The statistical model estimates, for each model, the task length at which it is predicted to succeed 50% of the time (the 50% time horizon) and a slope parameter used to compute the 80% time horizon. Confidence intervals are constructed using a hierarchical bootstrap across task families, individual tasks, and attempts.
Sources of uncertainty
The post identifies five main sources of uncertainty beyond needing more tasks in the suite.
Task distribution. With roughly 230 tasks covering a range from one second to over 20 hours — and no tasks exceeding 30 hours — the distribution of task types at a given length has substantial influence on results.
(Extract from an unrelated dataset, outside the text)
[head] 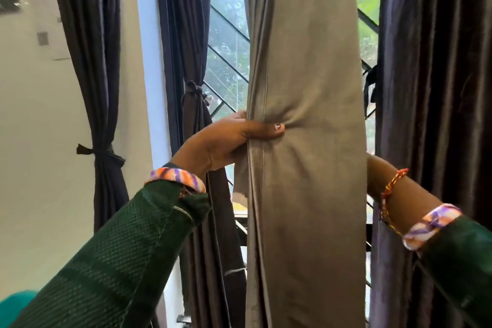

According to the post, this is already reflected in current confidence intervals, which are often a factor of two in both directions.
Task-length to success-rate modelling. The logistic model is sensitive to how well models perform on very easy tasks, tending to fit shallow slopes that depress 80% time horizons and inflate 50% time horizons. The post states that reasonable alternative fits for recent models decrease 50% time horizons by up to 35% and increase 80% time horizons by up to 100%.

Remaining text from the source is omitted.